### TASK OBJECTIVE
The data below is to be retyped exactly, line by line.

### DATASET EXTRACT
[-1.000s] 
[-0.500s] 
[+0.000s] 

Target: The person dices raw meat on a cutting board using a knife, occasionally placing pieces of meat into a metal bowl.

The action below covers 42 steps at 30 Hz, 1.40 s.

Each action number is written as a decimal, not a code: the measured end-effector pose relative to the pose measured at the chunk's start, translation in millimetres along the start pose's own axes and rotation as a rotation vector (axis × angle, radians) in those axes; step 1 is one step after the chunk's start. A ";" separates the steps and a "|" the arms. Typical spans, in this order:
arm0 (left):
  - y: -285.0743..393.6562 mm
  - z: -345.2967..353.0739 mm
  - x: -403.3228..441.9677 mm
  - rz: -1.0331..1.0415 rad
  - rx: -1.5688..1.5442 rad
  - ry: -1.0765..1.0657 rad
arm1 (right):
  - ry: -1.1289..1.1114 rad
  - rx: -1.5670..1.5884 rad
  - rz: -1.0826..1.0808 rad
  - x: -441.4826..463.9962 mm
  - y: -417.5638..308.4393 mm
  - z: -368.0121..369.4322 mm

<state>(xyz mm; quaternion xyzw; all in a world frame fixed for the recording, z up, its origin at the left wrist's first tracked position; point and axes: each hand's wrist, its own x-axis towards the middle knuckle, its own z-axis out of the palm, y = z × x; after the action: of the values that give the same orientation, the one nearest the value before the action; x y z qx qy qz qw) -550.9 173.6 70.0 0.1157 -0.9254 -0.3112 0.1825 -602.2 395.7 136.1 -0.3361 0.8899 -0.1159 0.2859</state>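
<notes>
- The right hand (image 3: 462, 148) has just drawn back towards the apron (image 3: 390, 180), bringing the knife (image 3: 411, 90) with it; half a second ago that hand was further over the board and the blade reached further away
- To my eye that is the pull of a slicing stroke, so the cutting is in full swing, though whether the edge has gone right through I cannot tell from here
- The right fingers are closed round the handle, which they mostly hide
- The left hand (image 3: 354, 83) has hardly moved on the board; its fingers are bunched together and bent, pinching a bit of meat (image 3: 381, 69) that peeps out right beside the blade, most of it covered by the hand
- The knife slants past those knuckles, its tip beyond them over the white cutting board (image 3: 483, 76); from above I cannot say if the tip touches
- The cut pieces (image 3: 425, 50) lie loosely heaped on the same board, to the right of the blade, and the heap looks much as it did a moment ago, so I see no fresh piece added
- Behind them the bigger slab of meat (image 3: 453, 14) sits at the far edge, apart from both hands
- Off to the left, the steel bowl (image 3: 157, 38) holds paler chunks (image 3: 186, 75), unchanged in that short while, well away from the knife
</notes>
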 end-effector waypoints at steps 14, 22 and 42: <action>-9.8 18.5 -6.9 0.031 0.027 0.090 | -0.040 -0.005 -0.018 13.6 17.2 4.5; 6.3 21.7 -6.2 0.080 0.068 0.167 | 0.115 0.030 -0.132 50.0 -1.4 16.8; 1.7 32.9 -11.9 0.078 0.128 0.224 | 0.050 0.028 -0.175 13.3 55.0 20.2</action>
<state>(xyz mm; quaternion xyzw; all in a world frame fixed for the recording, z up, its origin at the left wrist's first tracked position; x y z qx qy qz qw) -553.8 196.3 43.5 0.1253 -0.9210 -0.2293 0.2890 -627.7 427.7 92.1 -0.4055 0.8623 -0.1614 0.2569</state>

### WRITTEN ANSWER
[-1.000s] 
[-0.500s] 
[+0.000s] 

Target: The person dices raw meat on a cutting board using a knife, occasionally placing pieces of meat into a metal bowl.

The action below covers 42 steps at 30 Hz, 1.40 s.

Each action number is written as a decimal, not a code: the measured end-effector pose relative to the pose measured at the chunk's start, translation in millimetres along the start pose's own axes and rotation as a rotation vector (axis × angle, radians) in those axes; step 1 is one step after the chunk's start. A ";" separates the steps and a "|" the arms. Typical spans, in this order:
arm0 (left):
  - y: -285.0743..393.6562 mm
  - z: -345.2967..353.0739 mm
  - x: -403.3228..441.9677 mm
  - rz: -1.0331..1.0415 rad
  - rx: -1.5688..1.5442 rad
  - ry: -1.0765..1.0657 rad
arm1 (right):
  - ry: -1.1289..1.1114 rad
  - rx: -1.5670..1.5884 rad
  - rz: -1.0826..1.0808 rad
  - x: -441.4826..463.9962 mm
  - y: -417.5638..308.4393 mm
  - z: -368.0121..369.4322 mm

<state>(xyz mm; quaternion xyzw; all in a world frame fixed for the recording, z up, its origin at the left wrist's first tracked position; point and axes: each hand's wrist, its own x-axis towards the middle knuckle, its own z-axis out of the palm, y = z × x; after the action: of the values that give the same orientation, the one nearest the value before the action; x y z qx qy qz qw) -550.9 173.6 70.0 0.1157 -0.9254 -0.3112 0.1825 -602.2 395.7 136.1 -0.3361 0.8899 -0.1159 0.2859</state>
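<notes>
- The right hand (image 3: 462, 148) has just drawn back towards the apron (image 3: 390, 180), bringing the knife (image 3: 411, 90) with it; half a second ago that hand was further over the board and the blade reached further away
- To my eye that is the pull of a slicing stroke, so the cutting is in full swing, though whether the edge has gone right through I cannot tell from here
- The right fingers are closed round the handle, which they mostly hide
- The left hand (image 3: 354, 83) has hardly moved on the board; its fingers are bunched together and bent, pinching a bit of meat (image 3: 381, 69) that peeps out right beside the blade, most of it covered by the hand
- The knife slants past those knuckles, its tip beyond them over the white cutting board (image 3: 483, 76); from above I cannot say if the tip touches
- The cut pieces (image 3: 425, 50) lie loosely heaped on the same board, to the right of the blade, and the heap looks much as it did a moment ago, so I see no fresh piece added
- Behind them the bigger slab of meat (image 3: 453, 14) sits at the far edge, apart from both hands
- Off to the left, the steel bowl (image 3: 157, 38) holds paler chunks (image 3: 186, 75), unchanged in that short while, well away from the knife
</notes>
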 end-effector waypoints at steps 14, 22 and 42: <action>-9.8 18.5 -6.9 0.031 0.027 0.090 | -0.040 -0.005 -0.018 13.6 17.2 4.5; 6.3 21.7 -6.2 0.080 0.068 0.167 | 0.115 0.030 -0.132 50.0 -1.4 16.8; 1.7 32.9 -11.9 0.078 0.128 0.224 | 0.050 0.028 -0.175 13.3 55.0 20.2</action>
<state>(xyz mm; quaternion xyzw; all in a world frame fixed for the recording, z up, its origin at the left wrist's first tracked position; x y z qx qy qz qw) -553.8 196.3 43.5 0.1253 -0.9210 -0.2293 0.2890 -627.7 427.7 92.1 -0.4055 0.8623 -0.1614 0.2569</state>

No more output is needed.